Seeing as our live music scene has unfortunately been put on ice, we thought it would be worth taking the time to celebrate some of the quality studio work and artists that have helped define our renowned brand of indie music. So, without further ado, here are our 12 hidden Melbourne indie gems. 


‘The Answer’ – Big Words (2017) 

Led by creative duo and childhood friends Will Scullin and Kieren Lee, Big Words have quickly gained a reputation as one of Melbourne’s most enthralling live acts.
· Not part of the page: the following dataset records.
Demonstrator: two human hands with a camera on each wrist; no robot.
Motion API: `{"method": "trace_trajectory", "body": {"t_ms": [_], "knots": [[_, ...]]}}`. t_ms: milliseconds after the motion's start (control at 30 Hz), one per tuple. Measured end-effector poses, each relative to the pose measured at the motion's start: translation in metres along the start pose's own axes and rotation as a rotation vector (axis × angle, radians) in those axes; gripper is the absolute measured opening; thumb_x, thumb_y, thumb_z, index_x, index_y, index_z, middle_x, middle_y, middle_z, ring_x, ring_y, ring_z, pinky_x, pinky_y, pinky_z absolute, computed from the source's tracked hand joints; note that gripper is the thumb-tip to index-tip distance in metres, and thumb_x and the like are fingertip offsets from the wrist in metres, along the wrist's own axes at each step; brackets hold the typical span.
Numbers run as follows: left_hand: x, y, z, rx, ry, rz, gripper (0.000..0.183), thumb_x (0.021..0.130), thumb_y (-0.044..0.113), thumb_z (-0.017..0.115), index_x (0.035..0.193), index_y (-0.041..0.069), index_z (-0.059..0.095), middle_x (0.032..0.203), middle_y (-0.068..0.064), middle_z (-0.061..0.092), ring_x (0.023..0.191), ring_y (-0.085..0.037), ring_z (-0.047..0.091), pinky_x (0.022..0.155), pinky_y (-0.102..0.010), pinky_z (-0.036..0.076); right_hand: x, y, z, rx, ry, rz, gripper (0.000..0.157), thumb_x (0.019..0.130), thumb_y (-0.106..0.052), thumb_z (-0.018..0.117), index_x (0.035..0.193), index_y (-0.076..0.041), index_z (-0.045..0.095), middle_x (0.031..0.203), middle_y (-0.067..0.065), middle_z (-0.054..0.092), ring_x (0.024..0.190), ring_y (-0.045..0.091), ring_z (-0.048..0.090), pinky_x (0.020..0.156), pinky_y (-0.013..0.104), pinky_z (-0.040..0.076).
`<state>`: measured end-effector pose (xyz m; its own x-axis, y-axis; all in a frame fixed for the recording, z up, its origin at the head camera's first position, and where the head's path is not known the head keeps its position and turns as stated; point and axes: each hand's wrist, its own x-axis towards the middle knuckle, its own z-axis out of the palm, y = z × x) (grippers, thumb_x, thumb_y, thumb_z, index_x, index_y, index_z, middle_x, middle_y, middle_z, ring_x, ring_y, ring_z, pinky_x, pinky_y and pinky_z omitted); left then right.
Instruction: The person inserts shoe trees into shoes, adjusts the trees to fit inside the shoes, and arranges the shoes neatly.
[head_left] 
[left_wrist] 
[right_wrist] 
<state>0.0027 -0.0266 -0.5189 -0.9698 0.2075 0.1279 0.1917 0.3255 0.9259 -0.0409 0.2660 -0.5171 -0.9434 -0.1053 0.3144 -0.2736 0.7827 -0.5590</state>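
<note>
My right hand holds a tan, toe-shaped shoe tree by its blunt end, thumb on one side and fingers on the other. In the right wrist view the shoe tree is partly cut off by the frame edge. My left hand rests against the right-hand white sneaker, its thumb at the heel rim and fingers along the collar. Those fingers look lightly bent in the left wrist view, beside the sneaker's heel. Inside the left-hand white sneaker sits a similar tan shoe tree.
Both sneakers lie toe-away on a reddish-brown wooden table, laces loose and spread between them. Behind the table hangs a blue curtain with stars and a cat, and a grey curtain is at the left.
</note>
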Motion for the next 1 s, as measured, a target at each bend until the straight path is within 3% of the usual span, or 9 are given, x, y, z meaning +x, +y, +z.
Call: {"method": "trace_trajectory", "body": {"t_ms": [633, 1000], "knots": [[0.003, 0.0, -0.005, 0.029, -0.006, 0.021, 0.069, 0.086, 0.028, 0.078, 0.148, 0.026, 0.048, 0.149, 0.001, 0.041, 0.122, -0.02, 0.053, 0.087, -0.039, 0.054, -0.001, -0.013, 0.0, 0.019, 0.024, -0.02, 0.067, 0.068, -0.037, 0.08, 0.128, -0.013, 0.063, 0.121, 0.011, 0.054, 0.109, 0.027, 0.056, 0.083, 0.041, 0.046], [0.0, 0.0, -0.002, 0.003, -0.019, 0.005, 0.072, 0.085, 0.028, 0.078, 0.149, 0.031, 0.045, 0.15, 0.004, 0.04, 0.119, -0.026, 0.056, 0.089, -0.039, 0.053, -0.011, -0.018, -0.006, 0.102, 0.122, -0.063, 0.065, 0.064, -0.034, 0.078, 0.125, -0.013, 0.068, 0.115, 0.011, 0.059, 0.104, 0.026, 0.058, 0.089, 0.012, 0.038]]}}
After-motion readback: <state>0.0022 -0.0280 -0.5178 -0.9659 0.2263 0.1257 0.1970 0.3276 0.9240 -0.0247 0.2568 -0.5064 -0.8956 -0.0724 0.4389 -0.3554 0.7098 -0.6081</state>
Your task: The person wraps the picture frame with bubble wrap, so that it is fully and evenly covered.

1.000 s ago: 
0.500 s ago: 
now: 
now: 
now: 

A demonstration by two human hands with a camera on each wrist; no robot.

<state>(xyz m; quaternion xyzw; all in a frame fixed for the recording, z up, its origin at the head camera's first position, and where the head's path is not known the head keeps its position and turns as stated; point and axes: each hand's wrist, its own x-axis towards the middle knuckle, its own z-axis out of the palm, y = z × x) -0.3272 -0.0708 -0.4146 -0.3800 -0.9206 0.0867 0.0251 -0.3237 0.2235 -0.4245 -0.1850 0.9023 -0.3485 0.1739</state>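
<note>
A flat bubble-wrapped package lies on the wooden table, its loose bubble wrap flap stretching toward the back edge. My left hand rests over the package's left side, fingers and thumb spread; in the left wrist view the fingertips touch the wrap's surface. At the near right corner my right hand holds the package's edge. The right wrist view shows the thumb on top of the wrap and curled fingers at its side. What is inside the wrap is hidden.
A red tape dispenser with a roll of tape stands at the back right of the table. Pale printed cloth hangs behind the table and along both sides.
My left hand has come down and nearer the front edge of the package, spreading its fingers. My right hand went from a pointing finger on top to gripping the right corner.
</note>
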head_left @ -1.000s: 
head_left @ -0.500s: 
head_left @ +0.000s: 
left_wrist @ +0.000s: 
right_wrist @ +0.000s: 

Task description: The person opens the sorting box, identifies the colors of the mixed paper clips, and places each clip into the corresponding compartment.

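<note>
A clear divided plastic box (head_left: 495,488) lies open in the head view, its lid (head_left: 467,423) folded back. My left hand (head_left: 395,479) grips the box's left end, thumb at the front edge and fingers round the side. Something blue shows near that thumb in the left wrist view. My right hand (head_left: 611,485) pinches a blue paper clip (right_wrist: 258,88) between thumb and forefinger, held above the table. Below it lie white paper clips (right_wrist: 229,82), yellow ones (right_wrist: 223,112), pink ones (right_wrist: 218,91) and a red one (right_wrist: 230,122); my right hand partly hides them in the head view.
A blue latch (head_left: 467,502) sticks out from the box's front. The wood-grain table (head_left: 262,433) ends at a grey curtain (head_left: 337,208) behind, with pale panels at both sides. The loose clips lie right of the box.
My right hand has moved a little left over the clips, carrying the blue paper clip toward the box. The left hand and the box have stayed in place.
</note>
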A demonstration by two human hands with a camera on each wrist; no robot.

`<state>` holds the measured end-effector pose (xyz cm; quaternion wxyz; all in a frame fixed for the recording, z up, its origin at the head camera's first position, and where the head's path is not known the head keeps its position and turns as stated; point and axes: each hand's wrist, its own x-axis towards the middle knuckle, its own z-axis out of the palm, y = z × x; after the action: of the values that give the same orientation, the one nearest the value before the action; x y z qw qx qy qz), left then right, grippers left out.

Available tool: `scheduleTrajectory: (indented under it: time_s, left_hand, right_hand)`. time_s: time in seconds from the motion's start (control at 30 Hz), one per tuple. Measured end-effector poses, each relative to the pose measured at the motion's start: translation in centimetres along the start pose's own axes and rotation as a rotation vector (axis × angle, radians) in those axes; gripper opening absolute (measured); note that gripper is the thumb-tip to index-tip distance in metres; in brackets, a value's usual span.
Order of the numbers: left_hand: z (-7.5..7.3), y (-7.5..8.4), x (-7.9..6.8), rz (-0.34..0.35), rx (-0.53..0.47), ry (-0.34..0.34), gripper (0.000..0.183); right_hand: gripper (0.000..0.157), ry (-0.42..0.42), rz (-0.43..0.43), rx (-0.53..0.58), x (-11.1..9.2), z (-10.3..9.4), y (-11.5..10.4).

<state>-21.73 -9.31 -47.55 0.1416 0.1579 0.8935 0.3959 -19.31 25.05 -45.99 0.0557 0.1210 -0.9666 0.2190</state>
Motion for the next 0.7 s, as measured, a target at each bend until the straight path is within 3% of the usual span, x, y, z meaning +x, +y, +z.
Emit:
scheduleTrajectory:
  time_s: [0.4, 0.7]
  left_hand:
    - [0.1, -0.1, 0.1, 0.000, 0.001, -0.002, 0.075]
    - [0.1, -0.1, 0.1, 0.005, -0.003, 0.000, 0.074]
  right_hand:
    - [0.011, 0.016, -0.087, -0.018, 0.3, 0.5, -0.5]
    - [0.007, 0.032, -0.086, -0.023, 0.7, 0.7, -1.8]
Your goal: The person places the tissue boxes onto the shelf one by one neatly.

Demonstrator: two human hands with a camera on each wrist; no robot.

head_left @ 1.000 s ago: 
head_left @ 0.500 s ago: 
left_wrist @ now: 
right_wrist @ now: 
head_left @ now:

Anyone who’s seen the group perform live will have noticed that most of the members are adept multi-instrumentalists, whose smooth, soulful tones are invariably backed up by a wicked bass and drum pocket. 


‘The Answer’, from their 2017 EP Hollywood, a Beautiful Coincidence, showcases some of Big Words’ loose grooves and catchy melodies, as well as some exhilarating tempo changes. 



‘Marriage for All or None at All’ – Karate Boogaloo (2020) 

Based in Northcote, Karate Boogaloo sit in their own lane of indie. All four members – who also comprise part of jam-funk group The Cactus Channel – record everything on tape, with no plug-ins or edits, and release everything exclusively in mono. This retro approach to recording is ideal in terms of capturing the music they create; ‘Marriage for All or None at All’ is a prime example of this. 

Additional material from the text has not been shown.